▶ [Instructions for the task]: When a line below contains the word "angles", copy that line.

▶ [Given information]:
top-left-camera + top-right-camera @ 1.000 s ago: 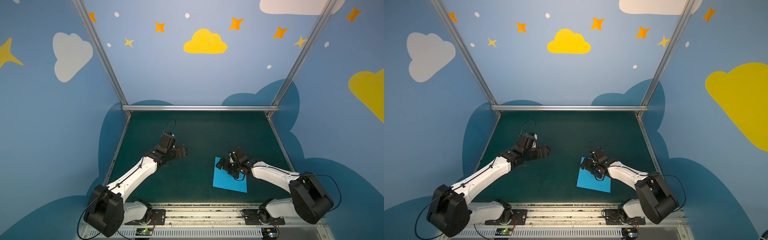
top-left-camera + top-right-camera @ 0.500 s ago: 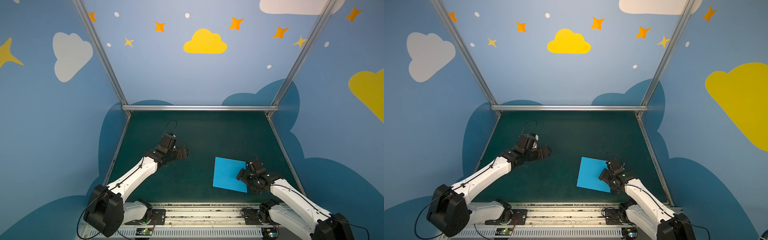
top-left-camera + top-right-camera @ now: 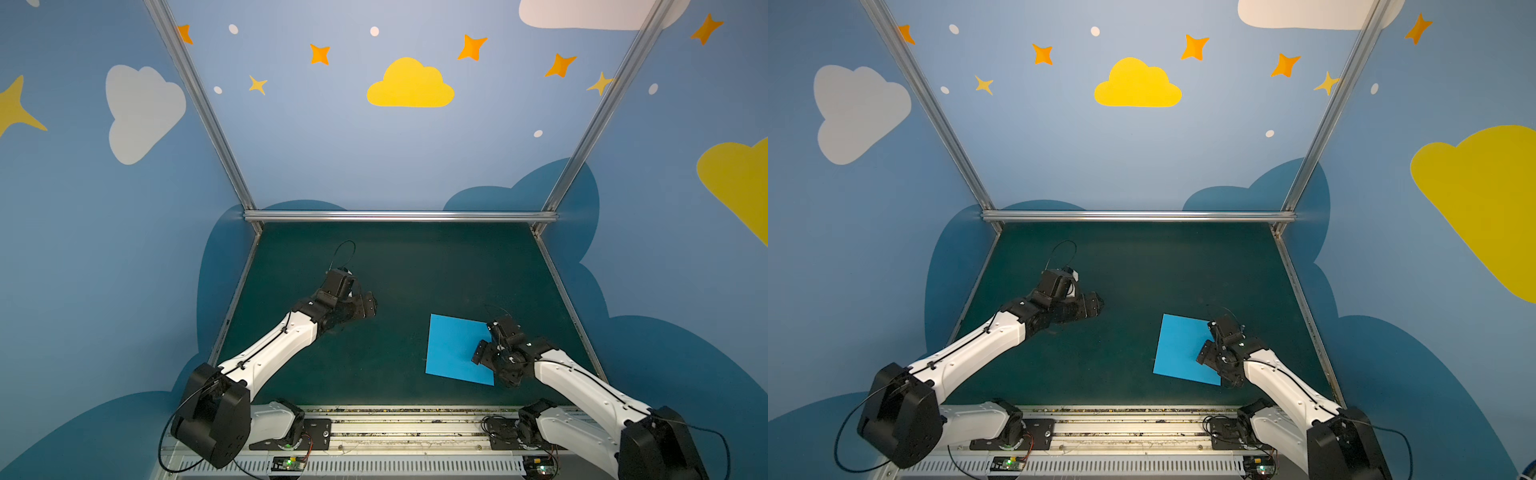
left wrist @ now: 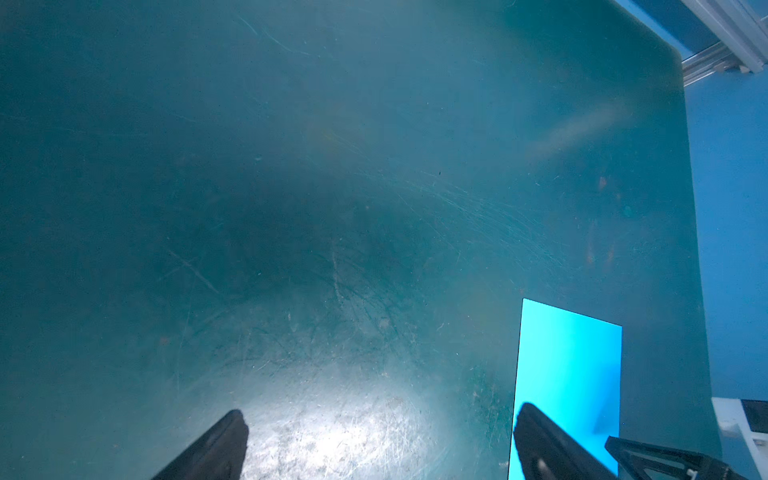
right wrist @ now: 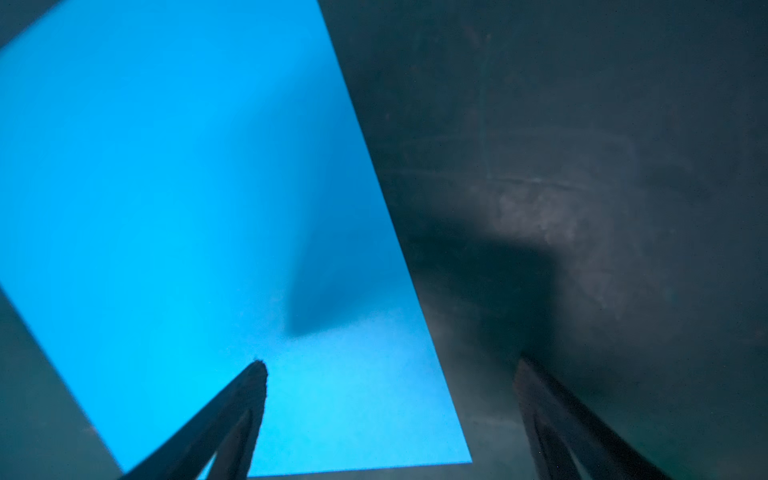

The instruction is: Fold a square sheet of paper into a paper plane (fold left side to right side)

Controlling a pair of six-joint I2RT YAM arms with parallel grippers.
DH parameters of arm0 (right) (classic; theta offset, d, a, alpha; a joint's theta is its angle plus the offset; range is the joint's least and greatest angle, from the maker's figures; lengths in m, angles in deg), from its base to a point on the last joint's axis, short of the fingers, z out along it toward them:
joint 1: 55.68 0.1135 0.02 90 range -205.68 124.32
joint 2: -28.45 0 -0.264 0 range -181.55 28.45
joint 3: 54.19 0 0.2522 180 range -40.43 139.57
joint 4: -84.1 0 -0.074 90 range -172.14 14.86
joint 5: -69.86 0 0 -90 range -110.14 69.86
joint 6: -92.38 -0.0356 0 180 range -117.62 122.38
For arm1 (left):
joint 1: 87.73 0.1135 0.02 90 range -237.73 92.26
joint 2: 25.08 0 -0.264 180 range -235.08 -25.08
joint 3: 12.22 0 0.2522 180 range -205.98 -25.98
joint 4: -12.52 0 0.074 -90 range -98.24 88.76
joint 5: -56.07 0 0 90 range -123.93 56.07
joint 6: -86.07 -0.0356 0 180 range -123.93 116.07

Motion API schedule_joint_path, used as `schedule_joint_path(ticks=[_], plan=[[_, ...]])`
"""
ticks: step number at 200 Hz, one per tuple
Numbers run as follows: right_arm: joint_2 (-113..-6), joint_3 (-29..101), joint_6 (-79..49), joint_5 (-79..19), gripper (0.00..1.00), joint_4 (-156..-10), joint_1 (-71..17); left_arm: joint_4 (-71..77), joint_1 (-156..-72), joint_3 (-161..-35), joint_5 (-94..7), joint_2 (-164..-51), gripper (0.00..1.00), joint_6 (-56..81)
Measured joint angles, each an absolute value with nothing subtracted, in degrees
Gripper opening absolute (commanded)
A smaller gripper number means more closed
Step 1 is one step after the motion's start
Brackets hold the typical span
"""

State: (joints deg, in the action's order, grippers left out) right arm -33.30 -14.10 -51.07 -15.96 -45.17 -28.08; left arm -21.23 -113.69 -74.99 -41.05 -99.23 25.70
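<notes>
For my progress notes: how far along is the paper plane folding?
Done: nothing; the square sky-blue paper sheet lies flat, unfolded, on the dark green mat. In hand: the open right gripper hovers over its right edge; the open left gripper hovers aside. Left: every fold.

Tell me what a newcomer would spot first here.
The flat bright sky-blue square sheet of paper pops against the dark green table mat, lying right of centre near the front. The right pincer stands open over the sheet's right edge, while the left pincer hangs open above bare mat left of centre. A yellow cloud shape dominates the back wall.
</notes>
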Motion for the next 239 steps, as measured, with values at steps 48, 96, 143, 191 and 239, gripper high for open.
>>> schedule_joint_path(ticks=[48, 96, 143, 191, 239], plan=[[-43.7, -8.3, -54.7, -11.0, 0.9, -43.7, -20.3, -21.2, -113.7, -75.7, -41.0, -100.2, 1.0, 25.7], [-47.0, -5.2, -55.3, -11.6, 0.89, -44.9, -17.2, -21.3, -113.7, -75.9, -41.0, -100.2, 1.0, 25.7], [-41.5, -6.0, -56.2, -29.9, 0.89, -68.5, -18.0, -21.2, -114.5, -75.9, -41.0, -100.3, 1.0, 25.9], [-35.2, -6.5, -54.8, -37.7, 0.9, -73.8, -26.9, -21.7, -116.9, -77.7, -41.4, -104.1, 1.0, 26.3], [-35.1, -7.1, -47.2, -40.6, 0.96, -68.2, -43.0, -23.5, -124.3, -86.4, -41.3, -114.0, 1.0, 25.0]])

▶ [Solution]:
DH parameters of arm0 (right) (classic; theta offset, d, a, alpha; a joint's theta is its angle plus the offset; range is the joint's least and greatest angle, from the maker's figures; lengths in m, angles in deg), from its base to a point on the last joint's axis, short of the fingers, z out along it toward them:
Measured joint angles, each an absolute value with nothing subtracted, in degrees

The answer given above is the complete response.